* [Problem requirements] Where the word "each" occurs in a line of the data, return the whole line.

Top of Data provided

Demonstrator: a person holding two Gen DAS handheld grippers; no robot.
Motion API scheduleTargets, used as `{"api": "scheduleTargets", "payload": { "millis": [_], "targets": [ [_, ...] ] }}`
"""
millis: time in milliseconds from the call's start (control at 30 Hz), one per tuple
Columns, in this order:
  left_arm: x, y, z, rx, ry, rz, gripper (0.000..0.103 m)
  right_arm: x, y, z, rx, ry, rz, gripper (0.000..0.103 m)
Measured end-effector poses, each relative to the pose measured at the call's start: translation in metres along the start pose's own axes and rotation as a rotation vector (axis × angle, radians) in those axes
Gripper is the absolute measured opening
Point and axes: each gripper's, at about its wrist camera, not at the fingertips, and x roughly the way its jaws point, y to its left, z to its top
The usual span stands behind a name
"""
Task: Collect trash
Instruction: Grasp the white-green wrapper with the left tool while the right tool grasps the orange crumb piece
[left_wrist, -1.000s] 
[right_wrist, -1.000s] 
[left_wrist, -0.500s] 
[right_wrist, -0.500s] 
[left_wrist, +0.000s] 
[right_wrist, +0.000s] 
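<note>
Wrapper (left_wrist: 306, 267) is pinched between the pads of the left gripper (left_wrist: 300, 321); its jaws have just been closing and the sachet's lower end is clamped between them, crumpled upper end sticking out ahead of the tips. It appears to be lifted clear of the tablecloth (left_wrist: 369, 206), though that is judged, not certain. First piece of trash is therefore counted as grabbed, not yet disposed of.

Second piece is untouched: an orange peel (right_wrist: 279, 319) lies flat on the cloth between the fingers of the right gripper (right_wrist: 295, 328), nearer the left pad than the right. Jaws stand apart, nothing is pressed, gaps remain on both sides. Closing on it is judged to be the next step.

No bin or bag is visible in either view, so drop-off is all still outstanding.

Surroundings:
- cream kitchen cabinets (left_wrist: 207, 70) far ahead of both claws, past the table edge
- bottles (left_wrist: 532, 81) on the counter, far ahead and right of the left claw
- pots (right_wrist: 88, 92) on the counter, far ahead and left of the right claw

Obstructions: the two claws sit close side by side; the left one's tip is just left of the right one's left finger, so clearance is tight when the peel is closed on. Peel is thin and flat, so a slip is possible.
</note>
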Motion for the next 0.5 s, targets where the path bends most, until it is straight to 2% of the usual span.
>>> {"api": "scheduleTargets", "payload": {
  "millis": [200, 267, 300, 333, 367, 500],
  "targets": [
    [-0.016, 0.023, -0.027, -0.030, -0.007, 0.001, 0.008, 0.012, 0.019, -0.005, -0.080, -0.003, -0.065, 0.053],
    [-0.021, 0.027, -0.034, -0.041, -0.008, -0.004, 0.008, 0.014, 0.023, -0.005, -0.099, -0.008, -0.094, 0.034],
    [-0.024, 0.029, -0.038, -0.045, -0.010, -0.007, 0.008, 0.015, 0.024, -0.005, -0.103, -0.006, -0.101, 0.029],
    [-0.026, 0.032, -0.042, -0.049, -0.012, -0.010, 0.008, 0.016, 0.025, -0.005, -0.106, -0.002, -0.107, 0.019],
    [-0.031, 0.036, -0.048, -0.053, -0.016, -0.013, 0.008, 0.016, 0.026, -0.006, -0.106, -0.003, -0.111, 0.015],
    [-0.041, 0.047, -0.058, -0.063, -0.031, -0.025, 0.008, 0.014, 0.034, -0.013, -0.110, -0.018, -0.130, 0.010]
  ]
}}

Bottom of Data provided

* [Task output]
Measured end-effector poses, each relative to the pose measured at the call's start: translation in metres along the start pose's own axes and rotation as a rotation vector (axis × angle, radians) in those axes
Point and axes: each gripper's, at about its wrist camera, not at the fingertips, and x roughly the way its jaws point, y to its left, z to its top

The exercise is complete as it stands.